• **Work instructions**
Filter out all lines without the word "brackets" from the data below, please, and copy the rest.

• **Data segment**

BEGIN

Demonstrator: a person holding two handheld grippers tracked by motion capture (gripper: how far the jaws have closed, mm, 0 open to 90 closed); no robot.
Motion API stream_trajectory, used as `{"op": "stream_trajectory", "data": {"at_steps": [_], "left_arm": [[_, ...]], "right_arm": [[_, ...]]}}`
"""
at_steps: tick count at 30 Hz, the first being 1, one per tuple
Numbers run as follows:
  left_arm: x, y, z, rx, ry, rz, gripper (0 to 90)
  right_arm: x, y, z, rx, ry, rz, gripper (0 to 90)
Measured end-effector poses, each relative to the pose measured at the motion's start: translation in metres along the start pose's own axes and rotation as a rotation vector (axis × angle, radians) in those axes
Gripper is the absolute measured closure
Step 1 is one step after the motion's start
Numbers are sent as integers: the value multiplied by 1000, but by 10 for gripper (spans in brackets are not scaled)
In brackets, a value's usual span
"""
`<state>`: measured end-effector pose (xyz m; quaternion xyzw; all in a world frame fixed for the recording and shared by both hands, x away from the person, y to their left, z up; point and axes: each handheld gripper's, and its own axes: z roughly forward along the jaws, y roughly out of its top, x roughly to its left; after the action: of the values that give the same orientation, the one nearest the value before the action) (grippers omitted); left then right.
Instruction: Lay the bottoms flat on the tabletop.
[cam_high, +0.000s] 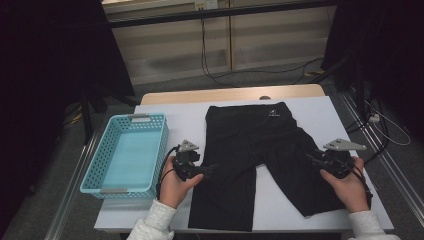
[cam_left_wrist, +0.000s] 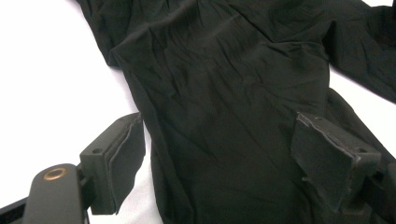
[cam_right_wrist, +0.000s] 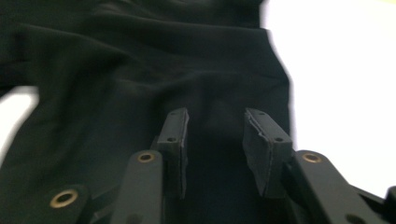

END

• **Answer section**
Numbers are sent as integers: the value multiplied by 1000, but by 10 for gripper (spans in brackets are not scaled)
In brackets, a value's usual span

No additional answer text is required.